The LIBOR scandal refers to a fraudulent scheme in which large banks manipulated the London Interbank Offered Rate (LIBOR), a benchmark interest rate used in worldwide financial markets to regulate the terms of loans and derivatives. These manipulations, which occurred primarily during the 2008 financial crisis, resulted in distorted borrowing costs internationally. The scandal highlighted deep flaws in the financial industry’s self-regulation practices, leading to significant legal consequences for the banks involved.


The phonetic spelling of “LIBOR scandal” is “ˈlaɪbɔːr ˈskændəl”.

Key Takeaways

  1. Manipulation of Benchmark Interest Rates: The LIBOR scandal revolved around banks manipulating one of the most essential benchmark interest rates in the global economy, the London Interbank Offered Rate (LIBOR). Libor sets daily average rates at which banks are willing to lend to each other. It was discovered that banks were falsely inflating or deflating their rates to profit from trades, or to give a false impression of their financial health.
  2. Widespread Impact: The scandal had a broad impact as LIBOR is used to determine the interest rates for a large number of financial instruments and products globally. It is estimated to affect around $350 trillion worth of derivatives. Any manipulation of the LIBOR rate can adversely affect financial markets worldwide with a significant cost to consumers and investors.
  3. Regulatory Fines and Reforms: The LIBOR scandal led to the imposition of billions of dollars in fines by regulators around the world to numerous banks including Barclays, UBS, and Deutsche Bank. It also initiated reforms in the way key financial benchmarks are set and accelerated changes towards more accurate and reliable benchmarks.


The LIBOR scandal is significant because it exposed major flaws and manipulations within the international banking system. LIBOR, or London Interbank Offered Rate, is a benchmark interest rate used globally to price trillions of dollars of financial products, from mortgages to complex derivatives. In 2012, it was discovered that several banks were fraudulently inflating or deflating their rates to profit from trades or to give the illusion of a more creditworthy institution. This scandal shook trust in the banking system, led to billions of dollars in fines for involved banks and spurred large-scale regulatory changes. It broadened the conversation around financial ethics, representation, and regulatory oversight. It also highlighted the systemic risk posed by data manipulation within financial frameworks.


The LIBOR (London Interbank Offered Rate) scandal, uncovered in 2012, was a financial scheme in which several prominent banks manipulated the LIBOR to their advantage. The LIBOR is a benchmark interest rate used globally to determine the charges on various forms of borrowing, such as loans and derivatives. It serves as a barometer of the health of the global financial system and a reference point for approximately $350 trillion in contracts worldwide. Therefore, inaccurate LIBOR figures can influence both the prices of financial transactions and the financial stability of individual consumers, institutions, and countries.The essence of the LIBOR scandal was that banks were dishonestly submitting low borrowing estimates to give a false impression of their financial health. In doing this, they aimed to raise or lower interest rates to gain profits on trades, or to give an artificially inflated image of their creditworthiness. This manipulation constituted a major breach of trust and triggered a series of regulatory reactions globally. The repercussions of the scandal were widespread, affecting a range of financial instruments and contracts, and highlighting the urgent need for improvements in banking regulation and governance worldwide.

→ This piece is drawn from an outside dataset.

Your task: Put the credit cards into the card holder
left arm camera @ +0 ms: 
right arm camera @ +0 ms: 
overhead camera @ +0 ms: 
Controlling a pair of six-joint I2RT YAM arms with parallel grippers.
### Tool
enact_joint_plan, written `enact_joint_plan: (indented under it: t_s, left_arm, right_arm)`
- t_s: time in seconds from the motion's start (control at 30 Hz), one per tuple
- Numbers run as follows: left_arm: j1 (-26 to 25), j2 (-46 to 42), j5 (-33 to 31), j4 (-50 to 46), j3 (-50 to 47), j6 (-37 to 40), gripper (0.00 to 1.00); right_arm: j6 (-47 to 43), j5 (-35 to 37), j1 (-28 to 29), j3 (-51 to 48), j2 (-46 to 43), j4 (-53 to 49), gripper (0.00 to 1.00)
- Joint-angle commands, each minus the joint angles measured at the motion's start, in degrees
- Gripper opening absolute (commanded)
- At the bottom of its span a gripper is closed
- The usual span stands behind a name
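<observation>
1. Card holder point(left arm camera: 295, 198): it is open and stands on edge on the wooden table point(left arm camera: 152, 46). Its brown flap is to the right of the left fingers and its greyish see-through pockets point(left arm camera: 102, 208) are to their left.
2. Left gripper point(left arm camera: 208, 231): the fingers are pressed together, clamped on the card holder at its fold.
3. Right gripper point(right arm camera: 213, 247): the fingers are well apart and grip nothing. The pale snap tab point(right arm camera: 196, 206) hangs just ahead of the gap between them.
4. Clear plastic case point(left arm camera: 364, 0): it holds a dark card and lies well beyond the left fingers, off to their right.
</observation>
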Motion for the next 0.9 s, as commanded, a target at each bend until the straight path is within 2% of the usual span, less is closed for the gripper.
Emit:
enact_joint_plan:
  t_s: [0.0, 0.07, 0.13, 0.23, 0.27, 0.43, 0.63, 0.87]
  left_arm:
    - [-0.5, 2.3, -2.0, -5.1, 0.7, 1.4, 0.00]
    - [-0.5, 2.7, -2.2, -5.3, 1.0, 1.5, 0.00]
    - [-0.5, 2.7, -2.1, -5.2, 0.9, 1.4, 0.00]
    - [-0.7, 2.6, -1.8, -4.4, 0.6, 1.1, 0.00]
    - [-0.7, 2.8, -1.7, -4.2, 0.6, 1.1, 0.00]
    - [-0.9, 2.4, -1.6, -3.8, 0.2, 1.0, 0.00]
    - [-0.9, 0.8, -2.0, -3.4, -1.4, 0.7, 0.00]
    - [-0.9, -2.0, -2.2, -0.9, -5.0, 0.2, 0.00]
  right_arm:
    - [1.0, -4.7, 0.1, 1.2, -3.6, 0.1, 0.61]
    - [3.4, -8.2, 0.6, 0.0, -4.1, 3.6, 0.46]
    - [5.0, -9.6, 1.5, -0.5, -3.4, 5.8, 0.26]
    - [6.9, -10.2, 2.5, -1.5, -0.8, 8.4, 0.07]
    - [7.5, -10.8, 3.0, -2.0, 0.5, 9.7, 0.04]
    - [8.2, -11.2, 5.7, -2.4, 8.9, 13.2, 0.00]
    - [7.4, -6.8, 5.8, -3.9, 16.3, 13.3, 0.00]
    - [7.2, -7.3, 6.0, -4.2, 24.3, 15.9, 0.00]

1. Barclays Bank LIBOR Scandal 2012: The first company that came under the global spotlight due to the LIBOR scandal was Barclays Bank in 2012. The UK-based bank was found to have manipulated the LIBOR to increase profits and give a false impression of its creditworthiness between 2005 and 2009. The bank admitted to the fraud and agreed to pay penalties of around £290 million to US and UK regulators.2. UBS LIBOR Scandal 2012: Swiss bank UBS was also found guilty of engaging in deceptive LIBOR manipulation practices. In 2012, the bank settled with regulators and agreed to pay a staggering $1.5 billion in fines. Investigations showed that over 40 employees at the bank were involved in the rate-rigging process that allegedly took place from 2002 until late 2007.3. Deutsche Bank LIBOR Scandal 2015: Deutsche Bank was involved in a serious case of LIBOR rate manipulation from 2005 to 2011. In 2015, as a result of joint investigations by financial regulatory bodies including the US Department of Justice, the bank was penalized with a record-breaking fine of $2.5 billion. It was revealed that traders routinely manipulated submissions to benefit their own trading positions.

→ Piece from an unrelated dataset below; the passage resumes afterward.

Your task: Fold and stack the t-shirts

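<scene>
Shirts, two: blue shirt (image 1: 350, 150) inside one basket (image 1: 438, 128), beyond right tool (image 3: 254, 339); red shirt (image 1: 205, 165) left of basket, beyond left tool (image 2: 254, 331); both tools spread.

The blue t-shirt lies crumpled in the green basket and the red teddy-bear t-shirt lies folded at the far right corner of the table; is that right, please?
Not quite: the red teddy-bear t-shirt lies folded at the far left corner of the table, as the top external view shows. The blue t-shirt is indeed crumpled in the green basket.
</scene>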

Frequently Asked Questions(FAQ)

What is the LIBOR scandal?

The LIBOR (London Interbank Offered Rate) scandal was a financial scandal, in which financial institutions were accused of fixing the LIBOR, an average interest rate calculated through submissions of interest rates by major banks in London that is used worldwide as a benchmark rate.

When did the LIBOR scandal happen?

The LIBOR scandal was uncovered in 2012. However, it is believed that the manipulation of the rates was happening years before it came to light.

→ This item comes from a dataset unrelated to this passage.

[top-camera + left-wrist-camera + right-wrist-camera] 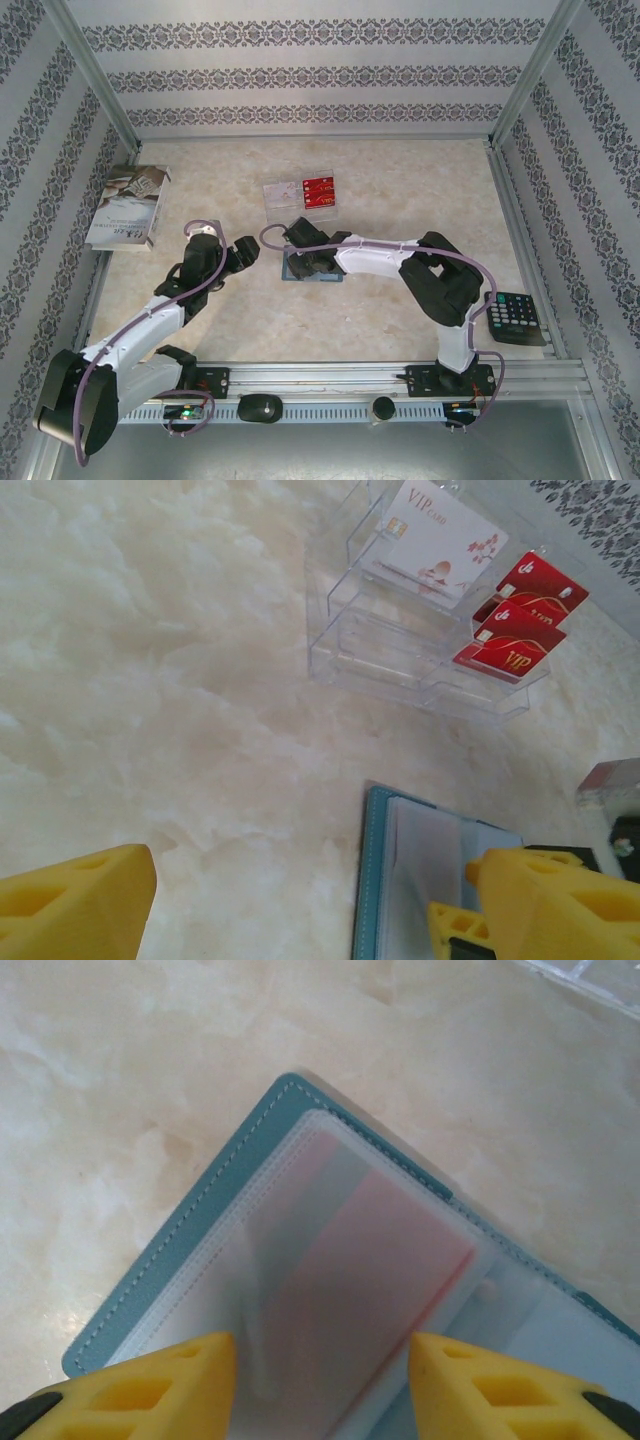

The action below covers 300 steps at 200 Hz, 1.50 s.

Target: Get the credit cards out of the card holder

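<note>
The teal card holder (170, 1260) lies open on the table, its frosted sleeves facing up. A red credit card (400, 1260) shows faintly through the top sleeve. My right gripper (322, 1390) hovers just over that sleeve, open, its yellow fingers on either side of the card. My left gripper (310, 910) is open just left of the holder (385, 880), with nothing between its fingers. From above, the holder (330, 275) lies under the right gripper (300, 263), and the left gripper (240, 255) is beside it. Red cards (515, 630) and a white VIP card (435, 535) rest in a clear tray.
The clear plastic tray (272, 208) stands behind the holder. A white booklet (128, 205) lies at the far left by the wall. A black calculator (512, 318) sits at the right edge. Metal frame rails border the table.
</note>
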Available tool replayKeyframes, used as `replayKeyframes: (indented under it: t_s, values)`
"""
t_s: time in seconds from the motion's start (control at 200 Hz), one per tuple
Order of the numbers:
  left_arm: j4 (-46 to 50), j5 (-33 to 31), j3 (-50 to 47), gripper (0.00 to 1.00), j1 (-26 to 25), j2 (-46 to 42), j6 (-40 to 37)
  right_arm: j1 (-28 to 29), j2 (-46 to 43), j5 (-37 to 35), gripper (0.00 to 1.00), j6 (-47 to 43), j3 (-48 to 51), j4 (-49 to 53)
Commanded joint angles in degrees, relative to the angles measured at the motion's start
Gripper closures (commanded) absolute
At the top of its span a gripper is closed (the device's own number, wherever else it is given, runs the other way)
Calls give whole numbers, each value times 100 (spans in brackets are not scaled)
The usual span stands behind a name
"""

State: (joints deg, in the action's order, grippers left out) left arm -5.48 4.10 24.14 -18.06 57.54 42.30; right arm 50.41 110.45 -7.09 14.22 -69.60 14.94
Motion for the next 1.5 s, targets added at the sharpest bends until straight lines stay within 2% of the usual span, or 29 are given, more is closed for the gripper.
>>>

Which banks were involved in the LIBOR scandal?

Several global banks were implicated in the scandal, including Barclays, the Royal Bank of Scotland, UBS, Citigroup, and Deutsche Bank, among others.

What was the impact of the LIBOR scandal?

The scandal had a significant impact on the trust towards the banking sector, leading to major reforms on how LIBOR rates are set. It also resulted in billions of dollars in fines for the involved banks.

How was the LIBOR rate manipulated?

The banks manipulated the LIBOR rate by falsely inflating or deflating their rates to profit from trades, or to give the impression that they were more creditworthy than they were.

What actions were taken against the banks involved in the LIBOR scandal?

The banks involved in the scandal faced huge fines, with some of the banks paying billions in settlements. There have also been individual convictions of traders and brokers.

Are there new regulations in place to prevent a similar scandal?

Yes, following the scandal, several reforms have been put in place. The process of setting the LIBOR has been revised, and it is now regulated by financial authorities. Also, there has been a push towards using alternative reference rates that are less susceptible to manipulation.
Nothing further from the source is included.